= ASSIGNMENT =
Track down every line below that holds "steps" and copy it.

= Records drawn from a dataset =

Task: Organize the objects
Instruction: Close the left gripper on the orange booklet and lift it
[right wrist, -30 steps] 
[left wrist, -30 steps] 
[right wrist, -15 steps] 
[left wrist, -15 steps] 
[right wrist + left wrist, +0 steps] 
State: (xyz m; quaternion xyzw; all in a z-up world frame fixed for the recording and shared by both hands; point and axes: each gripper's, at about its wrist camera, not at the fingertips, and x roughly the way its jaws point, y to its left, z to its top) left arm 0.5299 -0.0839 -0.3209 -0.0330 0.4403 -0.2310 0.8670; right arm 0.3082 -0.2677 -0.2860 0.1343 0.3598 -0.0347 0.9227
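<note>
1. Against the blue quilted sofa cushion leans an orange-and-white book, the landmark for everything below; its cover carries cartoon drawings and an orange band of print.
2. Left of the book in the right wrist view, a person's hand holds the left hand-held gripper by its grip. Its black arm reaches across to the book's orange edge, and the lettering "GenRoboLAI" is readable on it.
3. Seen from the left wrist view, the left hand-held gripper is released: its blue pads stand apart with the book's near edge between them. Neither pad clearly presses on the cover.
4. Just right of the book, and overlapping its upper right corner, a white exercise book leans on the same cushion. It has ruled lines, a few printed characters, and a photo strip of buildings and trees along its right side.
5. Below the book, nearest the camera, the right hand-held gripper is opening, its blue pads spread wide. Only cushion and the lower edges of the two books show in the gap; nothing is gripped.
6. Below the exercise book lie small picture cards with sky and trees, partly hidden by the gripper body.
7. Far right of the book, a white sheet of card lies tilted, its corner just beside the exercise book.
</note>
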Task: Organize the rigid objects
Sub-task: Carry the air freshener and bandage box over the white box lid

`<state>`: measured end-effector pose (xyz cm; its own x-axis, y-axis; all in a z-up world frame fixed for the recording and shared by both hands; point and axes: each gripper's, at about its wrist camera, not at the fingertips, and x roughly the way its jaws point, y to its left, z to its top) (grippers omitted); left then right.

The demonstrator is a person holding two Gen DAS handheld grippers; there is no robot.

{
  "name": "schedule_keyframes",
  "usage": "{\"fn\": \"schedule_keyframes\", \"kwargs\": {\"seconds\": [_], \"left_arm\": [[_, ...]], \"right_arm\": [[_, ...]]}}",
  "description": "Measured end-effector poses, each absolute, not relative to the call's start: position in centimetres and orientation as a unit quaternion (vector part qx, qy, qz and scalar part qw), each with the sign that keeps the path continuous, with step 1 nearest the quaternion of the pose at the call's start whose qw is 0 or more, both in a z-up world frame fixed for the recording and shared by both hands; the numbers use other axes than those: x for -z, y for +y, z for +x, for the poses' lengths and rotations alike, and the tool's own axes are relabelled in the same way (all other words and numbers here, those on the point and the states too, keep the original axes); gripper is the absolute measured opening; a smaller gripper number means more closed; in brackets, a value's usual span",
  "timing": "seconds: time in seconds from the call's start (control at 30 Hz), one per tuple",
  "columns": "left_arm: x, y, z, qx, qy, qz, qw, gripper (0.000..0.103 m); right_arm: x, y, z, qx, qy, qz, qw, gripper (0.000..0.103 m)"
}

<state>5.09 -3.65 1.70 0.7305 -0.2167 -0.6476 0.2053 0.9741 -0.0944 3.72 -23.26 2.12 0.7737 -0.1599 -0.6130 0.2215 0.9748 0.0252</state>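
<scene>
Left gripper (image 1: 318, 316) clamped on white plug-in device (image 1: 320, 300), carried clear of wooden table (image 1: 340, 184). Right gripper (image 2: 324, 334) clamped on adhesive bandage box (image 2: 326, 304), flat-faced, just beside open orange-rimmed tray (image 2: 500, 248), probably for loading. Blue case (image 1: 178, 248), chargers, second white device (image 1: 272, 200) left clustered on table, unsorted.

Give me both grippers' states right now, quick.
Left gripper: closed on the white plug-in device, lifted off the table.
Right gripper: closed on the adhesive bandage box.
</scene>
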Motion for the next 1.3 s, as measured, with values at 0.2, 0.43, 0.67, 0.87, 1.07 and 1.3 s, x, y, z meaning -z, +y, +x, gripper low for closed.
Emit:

= TASK RESPONSE =
[right wrist, -30 steps] 
[left wrist, -30 steps] 
[right wrist, -15 steps] 
[left wrist, -15 steps] 
[right wrist + left wrist, +0 steps] 

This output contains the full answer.